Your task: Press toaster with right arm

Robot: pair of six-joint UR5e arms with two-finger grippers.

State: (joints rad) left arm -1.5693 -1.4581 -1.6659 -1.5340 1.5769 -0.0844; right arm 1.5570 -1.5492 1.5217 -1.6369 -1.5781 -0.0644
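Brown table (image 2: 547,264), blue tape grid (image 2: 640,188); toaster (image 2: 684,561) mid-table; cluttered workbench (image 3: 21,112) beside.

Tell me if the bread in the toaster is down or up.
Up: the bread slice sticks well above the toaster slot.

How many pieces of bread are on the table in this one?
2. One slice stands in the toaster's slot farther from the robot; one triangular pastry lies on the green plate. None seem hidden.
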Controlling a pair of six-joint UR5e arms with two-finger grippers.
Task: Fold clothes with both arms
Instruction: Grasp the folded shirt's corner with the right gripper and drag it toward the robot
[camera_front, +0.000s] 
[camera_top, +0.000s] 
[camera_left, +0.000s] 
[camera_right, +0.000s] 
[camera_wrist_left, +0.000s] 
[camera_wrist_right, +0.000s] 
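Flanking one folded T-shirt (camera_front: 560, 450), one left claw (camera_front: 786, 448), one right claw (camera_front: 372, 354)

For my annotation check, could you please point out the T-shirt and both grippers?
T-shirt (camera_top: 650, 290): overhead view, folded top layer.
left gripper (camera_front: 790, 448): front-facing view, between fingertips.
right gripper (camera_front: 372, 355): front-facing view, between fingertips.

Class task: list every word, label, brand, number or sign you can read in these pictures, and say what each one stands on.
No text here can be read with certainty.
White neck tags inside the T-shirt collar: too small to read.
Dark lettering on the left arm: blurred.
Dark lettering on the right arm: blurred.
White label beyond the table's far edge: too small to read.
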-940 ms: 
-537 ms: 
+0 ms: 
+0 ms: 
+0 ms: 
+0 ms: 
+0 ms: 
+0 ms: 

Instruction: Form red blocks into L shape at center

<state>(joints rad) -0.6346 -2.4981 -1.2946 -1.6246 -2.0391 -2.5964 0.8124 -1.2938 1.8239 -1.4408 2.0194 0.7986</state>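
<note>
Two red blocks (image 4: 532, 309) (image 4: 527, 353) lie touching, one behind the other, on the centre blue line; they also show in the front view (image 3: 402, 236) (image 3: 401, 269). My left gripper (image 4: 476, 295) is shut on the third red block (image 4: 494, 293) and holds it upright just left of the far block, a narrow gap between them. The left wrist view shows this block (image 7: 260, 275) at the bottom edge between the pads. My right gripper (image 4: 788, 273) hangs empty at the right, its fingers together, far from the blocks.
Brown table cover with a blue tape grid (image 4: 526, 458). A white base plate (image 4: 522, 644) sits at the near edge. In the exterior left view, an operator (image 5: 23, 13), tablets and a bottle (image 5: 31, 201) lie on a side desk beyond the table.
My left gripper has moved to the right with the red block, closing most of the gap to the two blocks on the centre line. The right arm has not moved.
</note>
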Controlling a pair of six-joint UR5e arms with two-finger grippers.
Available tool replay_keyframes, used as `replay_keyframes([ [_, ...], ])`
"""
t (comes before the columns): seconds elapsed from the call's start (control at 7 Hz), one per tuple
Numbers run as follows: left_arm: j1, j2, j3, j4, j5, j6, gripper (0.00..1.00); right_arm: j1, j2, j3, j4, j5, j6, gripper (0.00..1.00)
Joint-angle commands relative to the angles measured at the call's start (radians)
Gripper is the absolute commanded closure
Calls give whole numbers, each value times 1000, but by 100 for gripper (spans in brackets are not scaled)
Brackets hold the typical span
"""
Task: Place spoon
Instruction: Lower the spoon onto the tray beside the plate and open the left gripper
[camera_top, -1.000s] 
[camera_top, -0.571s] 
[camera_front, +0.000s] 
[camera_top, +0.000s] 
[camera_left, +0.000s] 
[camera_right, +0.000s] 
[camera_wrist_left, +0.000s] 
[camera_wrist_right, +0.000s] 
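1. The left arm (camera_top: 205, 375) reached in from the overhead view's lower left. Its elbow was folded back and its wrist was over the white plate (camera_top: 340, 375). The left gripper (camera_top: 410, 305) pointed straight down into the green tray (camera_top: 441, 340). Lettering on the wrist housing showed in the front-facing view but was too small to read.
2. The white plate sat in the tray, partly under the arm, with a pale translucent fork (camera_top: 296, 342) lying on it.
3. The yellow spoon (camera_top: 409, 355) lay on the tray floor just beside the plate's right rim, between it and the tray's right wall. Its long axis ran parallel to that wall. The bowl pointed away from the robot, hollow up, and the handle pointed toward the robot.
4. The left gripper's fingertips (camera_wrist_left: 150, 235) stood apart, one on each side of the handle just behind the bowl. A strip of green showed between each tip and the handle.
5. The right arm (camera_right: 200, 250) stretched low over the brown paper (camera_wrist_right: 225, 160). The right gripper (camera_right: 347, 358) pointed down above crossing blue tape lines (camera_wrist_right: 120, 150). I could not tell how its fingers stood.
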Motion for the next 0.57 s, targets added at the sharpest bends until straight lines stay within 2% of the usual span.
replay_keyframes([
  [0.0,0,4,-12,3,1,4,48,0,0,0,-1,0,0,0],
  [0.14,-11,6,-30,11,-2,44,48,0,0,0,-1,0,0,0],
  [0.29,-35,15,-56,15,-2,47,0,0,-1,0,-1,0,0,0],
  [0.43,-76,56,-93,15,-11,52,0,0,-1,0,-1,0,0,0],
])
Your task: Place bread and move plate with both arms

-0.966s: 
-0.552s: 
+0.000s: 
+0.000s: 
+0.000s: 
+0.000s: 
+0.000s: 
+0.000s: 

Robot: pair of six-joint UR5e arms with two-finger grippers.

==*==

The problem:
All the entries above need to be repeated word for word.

Completed task:
Your task: Press toaster with right arm

Robot: pair of six-joint UR5e arms with two-finger grippers.

State: (joints rad) left arm -1.5693 -1.4581 -1.6659 -1.5340 1.5769 -0.0844; right arm 1.5570 -1.5492 1.5217 -1.6369 -1.5781 -0.0644
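Brown table (image 2: 547,264), blue tape grid (image 2: 640,188); toaster (image 2: 684,561) mid-table; cluttered workbench (image 3: 21,112) beside.

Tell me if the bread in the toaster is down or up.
Up: the bread slice sticks well above the toaster slot.

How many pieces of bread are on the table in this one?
2. One slice stands in the toaster's slot farther from the robot; one triangular pastry lies on the green plate. None seem hidden.
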Controlling a pair of six-joint UR5e arms with two-finger grippers.
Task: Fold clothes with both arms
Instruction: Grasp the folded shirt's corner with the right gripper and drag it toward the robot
[camera_front, +0.000s] 
[camera_top, +0.000s] 
[camera_left, +0.000s] 
[camera_right, +0.000s] 
[camera_wrist_left, +0.000s] 
[camera_wrist_right, +0.000s] 
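Flanking one folded T-shirt (camera_front: 560, 450), one left claw (camera_front: 786, 448), one right claw (camera_front: 372, 354)

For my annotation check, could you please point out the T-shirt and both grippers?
T-shirt (camera_top: 650, 290): overhead view, folded top layer.
left gripper (camera_front: 790, 448): front-facing view, between fingertips.
right gripper (camera_front: 372, 355): front-facing view, between fingertips.

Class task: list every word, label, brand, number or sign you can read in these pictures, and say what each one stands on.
No text here can be read with certainty.
White neck tags inside the T-shirt collar: too small to read.
Dark lettering on the left arm: blurred.
Dark lettering on the right arm: blurred.
White label beyond the table's far edge: too small to read.
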-940 ms: 
-537 ms: 
+0 ms: 
+0 ms: 
+0 ms: 
+0 ms: 
+0 ms: 
+0 ms: 

Instruction: Form red blocks into L shape at center

<state>(joints rad) -0.6346 -2.4981 -1.2946 -1.6246 -2.0391 -2.5964 0.8124 -1.2938 1.8239 -1.4408 2.0194 0.7986</state>
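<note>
Two red blocks (image 4: 532, 309) (image 4: 527, 353) lie touching, one behind the other, on the centre blue line; they also show in the front view (image 3: 402, 236) (image 3: 401, 269). My left gripper (image 4: 476, 295) is shut on the third red block (image 4: 494, 293) and holds it upright just left of the far block, a narrow gap between them. The left wrist view shows this block (image 7: 260, 275) at the bottom edge between the pads. My right gripper (image 4: 788, 273) hangs empty at the right, its fingers together, far from the blocks.
Brown table cover with a blue tape grid (image 4: 526, 458). A white base plate (image 4: 522, 644) sits at the near edge. In the exterior left view, an operator (image 5: 23, 13), tablets and a bottle (image 5: 31, 201) lie on a side desk beyond the table.
My left gripper has moved to the right with the red block, closing most of the gap to the two blocks on the centre line. The right arm has not moved.
</note>
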Controlling a pair of six-joint UR5e arms with two-finger grippers.
Available tool replay_keyframes, used as `replay_keyframes([ [_, ...], ])`
"""
t (comes before the columns): seconds elapsed from the call's start (control at 7 Hz), one per tuple
Numbers run as follows: left_arm: j1, j2, j3, j4, j5, j6, gripper (0.00..1.00); right_arm: j1, j2, j3, j4, j5, j6, gripper (0.00..1.00)
Joint-angle commands relative to the angles measured at the call's start (radians)
Gripper is the absolute commanded closure
Calls give whole numbers, each value times 1000, but by 100 for gripper (spans in brackets are not scaled)
Brackets hold the typical span
"""
Task: Place spoon
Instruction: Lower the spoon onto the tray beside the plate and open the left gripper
[camera_top, -1.000s] 
[camera_top, -0.571s] 
[camera_front, +0.000s] 
[camera_top, +0.000s] 
[camera_left, +0.000s] 
[camera_right, +0.000s] 
[camera_wrist_left, +0.000s] 
[camera_wrist_right, +0.000s] 
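1. The left arm (camera_top: 205, 375) reached in from the overhead view's lower left. Its elbow was folded back and its wrist was over the white plate (camera_top: 340, 375). The left gripper (camera_top: 410, 305) pointed straight down into the green tray (camera_top: 441, 340). Lettering on the wrist housing showed in the front-facing view but was too small to read.
2. The white plate sat in the tray, partly under the arm, with a pale translucent fork (camera_top: 296, 342) lying on it.
3. The yellow spoon (camera_top: 409, 355) lay on the tray floor just beside the plate's right rim, between it and the tray's right wall. Its long axis ran parallel to that wall. The bowl pointed away from the robot, hollow up, and the handle pointed toward the robot.
4. The left gripper's fingertips (camera_wrist_left: 150, 235) stood apart, one on each side of the handle just behind the bowl. A strip of green showed between each tip and the handle.
5. The right arm (camera_right: 200, 250) stretched low over the brown paper (camera_wrist_right: 225, 160). The right gripper (camera_right: 347, 358) pointed down above crossing blue tape lines (camera_wrist_right: 120, 150). I could not tell how its fingers stood.
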Motion for the next 0.57 s, targets added at the sharpest bends until straight lines stay within 2% of the usual span.
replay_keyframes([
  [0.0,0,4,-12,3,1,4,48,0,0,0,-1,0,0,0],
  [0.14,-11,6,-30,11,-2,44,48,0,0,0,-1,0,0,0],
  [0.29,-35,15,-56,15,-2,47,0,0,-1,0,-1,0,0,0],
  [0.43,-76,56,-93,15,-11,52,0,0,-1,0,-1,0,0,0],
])
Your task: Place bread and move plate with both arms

-0.966s: 
-0.552s: 
+0.000s: 
+0.000s: 
+0.000s: 
+0.000s: 
+0.000s: 
+0.000s: 

Robot: pair of six-joint UR5e arms with two-finger grippers.

The exercise is fully answered.